GENEVA -- International shipping volumes gained 4% in 2011 to a record 8.7 billion tons even as prices fell sharply owing to surplus capacity, a United Nations think tank said Tuesday.
Despite increasing demand, "world ship supply capacity expanded much faster, at a rate of 10% cent, reaching for the first time a total of 1.5 billion deadweight tons," the UN's Conference on Trade and Development's (UNCTAD) Review of Maritime Transport 2011 explained.
The indicators are important because about 80% of global trade is transported by ship, UNCTAD noted.
As an indication of the falling prices, the cost of transporting a 20-foot container from Shanghai to northern Europe plunged from $1,789 in 2010 to $881 in 2011, the think tank said.
The average cost of shipping a 40-foot container from Shanghai to the U.S. West Coast fell over the same period from $2,308 to $1,667, according to the UN report released in Geneva.

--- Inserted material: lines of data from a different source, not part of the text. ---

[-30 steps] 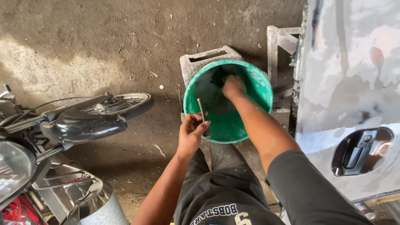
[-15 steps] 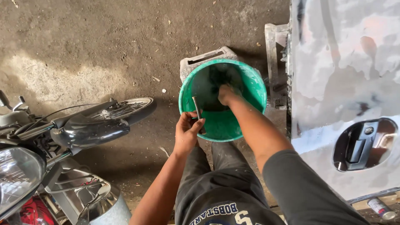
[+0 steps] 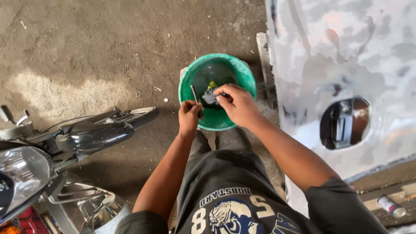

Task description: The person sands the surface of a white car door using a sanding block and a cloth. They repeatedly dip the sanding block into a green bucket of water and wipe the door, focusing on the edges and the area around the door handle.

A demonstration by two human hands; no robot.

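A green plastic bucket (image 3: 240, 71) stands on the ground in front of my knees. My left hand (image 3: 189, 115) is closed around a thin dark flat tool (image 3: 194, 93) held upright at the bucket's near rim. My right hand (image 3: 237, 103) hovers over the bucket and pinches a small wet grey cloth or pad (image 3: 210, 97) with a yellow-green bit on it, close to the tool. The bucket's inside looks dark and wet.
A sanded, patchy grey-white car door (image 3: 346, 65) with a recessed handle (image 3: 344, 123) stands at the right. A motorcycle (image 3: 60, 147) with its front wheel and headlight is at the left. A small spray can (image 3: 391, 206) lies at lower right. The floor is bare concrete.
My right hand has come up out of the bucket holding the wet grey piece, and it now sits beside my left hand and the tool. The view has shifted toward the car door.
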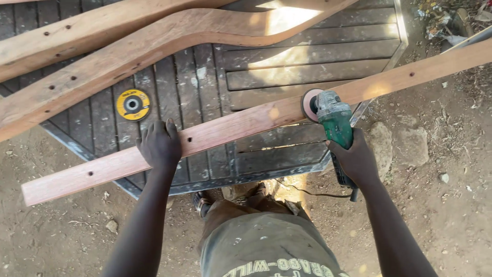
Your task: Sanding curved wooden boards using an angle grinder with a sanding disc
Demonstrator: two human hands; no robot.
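Observation:
A long reddish wooden plank (241, 123) lies slantwise across a dark slatted table (287, 66), with small holes drilled along it. My left hand (160, 145) presses down on the plank left of its middle, fingers curled over its far edge. My right hand (353, 158) grips the body of a green angle grinder (334, 120). The grinder's sanding disc (309, 104) stands on edge against the plank's near edge, right of the middle.
Two curved wooden pieces (154, 41) lie across the table's far left. A yellow grinding disc (132, 104) rests on the slats beside my left hand. The grinder's black cord (307, 193) trails over the dirt ground. Stones (410, 143) sit to the right.

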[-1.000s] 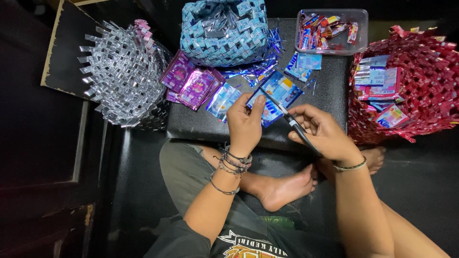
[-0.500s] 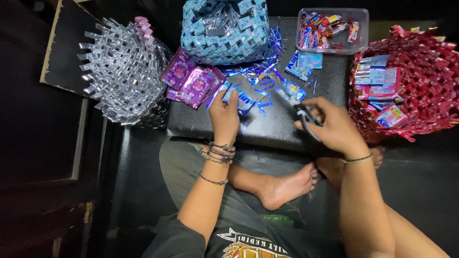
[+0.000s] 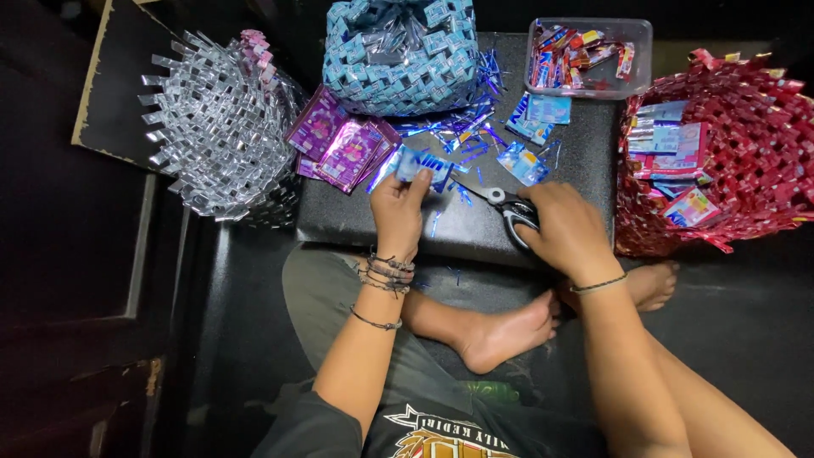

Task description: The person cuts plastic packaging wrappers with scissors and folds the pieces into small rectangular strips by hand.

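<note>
My left hand point(image 3: 398, 212) pinches a blue foil wrapper point(image 3: 421, 164) at the near edge of a pile of purple wrappers point(image 3: 339, 144) on a low black table point(image 3: 458, 229). My right hand point(image 3: 570, 229) grips a pair of scissors point(image 3: 507, 206), blades lying flat on the table and pointing left. Thin blue foil trimmings point(image 3: 462, 136) are scattered between the two hands. Loose blue wrappers point(image 3: 530, 144) lie just beyond the scissors.
A woven blue basket point(image 3: 398, 55) stands at the table's far edge. A woven silver basket point(image 3: 216, 127) sits at left and a red one point(image 3: 729, 144) holding wrappers at right. A clear tub point(image 3: 589, 55) holds red wrappers. My bare feet point(image 3: 509, 331) rest under the table.
My left hand moved left with the blue wrapper toward the purple pile. My right hand lowered the scissors from beside the wrapper down onto the table.
</note>
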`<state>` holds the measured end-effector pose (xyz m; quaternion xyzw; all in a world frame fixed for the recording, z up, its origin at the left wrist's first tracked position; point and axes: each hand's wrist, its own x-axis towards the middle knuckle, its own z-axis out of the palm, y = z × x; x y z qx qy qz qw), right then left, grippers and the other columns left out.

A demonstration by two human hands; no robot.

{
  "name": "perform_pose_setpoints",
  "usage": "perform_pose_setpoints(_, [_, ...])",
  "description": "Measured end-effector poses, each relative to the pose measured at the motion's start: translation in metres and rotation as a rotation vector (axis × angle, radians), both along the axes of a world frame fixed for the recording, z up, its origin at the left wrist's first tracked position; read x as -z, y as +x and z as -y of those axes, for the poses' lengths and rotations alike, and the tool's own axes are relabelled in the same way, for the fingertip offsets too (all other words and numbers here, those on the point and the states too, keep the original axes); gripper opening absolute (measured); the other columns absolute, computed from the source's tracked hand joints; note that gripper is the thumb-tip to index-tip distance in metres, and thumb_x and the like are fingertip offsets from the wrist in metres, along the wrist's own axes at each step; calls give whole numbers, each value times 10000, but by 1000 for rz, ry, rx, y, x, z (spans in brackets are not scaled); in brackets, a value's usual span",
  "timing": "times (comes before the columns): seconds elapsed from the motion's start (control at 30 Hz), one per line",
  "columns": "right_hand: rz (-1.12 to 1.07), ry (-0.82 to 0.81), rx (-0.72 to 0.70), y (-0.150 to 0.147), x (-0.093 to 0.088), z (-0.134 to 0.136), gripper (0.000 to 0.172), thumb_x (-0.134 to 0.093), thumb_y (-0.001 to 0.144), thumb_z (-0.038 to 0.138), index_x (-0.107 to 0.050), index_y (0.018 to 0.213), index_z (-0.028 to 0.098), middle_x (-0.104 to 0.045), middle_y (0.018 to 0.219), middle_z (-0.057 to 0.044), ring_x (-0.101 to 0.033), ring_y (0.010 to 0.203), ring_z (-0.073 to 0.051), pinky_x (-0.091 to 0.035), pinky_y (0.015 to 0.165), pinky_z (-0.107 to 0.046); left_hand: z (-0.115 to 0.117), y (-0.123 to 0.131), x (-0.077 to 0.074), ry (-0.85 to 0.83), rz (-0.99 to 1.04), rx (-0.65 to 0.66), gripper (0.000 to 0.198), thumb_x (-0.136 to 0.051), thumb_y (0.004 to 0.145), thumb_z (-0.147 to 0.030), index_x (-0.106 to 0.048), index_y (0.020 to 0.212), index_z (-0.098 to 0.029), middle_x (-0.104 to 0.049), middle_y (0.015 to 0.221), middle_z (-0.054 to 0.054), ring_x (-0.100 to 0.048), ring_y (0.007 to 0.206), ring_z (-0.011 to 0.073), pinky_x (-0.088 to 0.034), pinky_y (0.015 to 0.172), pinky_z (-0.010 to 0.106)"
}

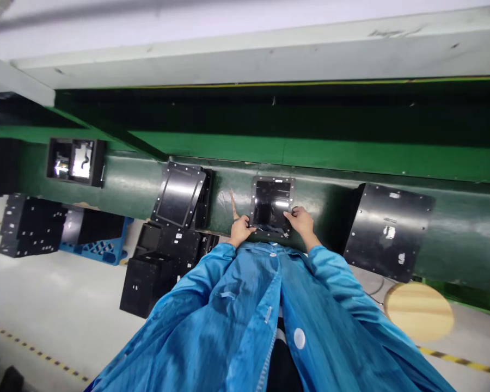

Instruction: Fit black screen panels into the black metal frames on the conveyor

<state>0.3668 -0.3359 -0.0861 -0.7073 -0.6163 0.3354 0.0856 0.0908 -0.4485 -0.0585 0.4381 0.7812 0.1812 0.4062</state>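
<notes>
In front of my body, a shallow black tray (pixel 292 190) with light dots along its rim lies on the green bench. Inside it is a glossy dark rectangular panel (pixel 271 201) that looks like a screen and reflects the light. My left hand (pixel 240 231) has its fingers curled and closed at the tray's lower left corner. With thumb and forefinger, my right hand (pixel 302 221) grips the right edge, the thumb lying over the rim beside the panel. The undersides of both grips are hidden.
Stacked black trays (pixel 179 193) stand to the left, and a larger black stack (pixel 387 231) to the right. Farther left sits a divided black box (pixel 75 160). Black boxes (pixel 147 283), a blue pallet (pixel 106 247) and a round wooden stool (pixel 418 310) stand below bench level. A shelf (pixel 245 60) overhangs the bench.
</notes>
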Motion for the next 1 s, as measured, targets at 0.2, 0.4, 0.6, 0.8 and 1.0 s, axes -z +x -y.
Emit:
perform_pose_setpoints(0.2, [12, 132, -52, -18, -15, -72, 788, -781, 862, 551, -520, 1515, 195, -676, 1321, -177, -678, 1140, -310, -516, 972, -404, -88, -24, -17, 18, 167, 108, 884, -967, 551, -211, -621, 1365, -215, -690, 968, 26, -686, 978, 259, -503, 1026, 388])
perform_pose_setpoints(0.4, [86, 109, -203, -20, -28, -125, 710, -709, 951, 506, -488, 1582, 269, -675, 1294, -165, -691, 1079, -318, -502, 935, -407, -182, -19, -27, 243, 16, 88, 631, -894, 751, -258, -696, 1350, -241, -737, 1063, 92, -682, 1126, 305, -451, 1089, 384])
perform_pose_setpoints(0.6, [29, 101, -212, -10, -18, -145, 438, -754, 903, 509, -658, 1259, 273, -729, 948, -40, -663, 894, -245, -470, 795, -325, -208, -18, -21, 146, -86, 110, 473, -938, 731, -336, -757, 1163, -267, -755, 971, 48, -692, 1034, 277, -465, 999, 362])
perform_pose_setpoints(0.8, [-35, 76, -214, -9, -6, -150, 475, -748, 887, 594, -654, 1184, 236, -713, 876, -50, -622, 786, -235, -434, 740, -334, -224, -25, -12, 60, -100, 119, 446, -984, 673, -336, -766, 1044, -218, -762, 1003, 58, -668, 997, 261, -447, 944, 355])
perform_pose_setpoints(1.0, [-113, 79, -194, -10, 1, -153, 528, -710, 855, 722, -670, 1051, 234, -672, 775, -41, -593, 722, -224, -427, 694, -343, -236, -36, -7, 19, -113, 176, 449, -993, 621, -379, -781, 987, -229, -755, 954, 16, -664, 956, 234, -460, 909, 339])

And in a "remarkable shift" away from previous years, developing country ports took a far greater slice of the global shipping sector pie than before, UNCTAD said.
In developing countries, ports loaded 60% and unloaded 57% of world seaborne trade by volume, the report showed.
Meanwhile, in a sign of declining competition in the industry, the average number of shipping companies dropped by nearly 23% between 2004 and 2011, UNCTAD said.
During the same period, the size of the largest ship deployed nearly doubled, it noted.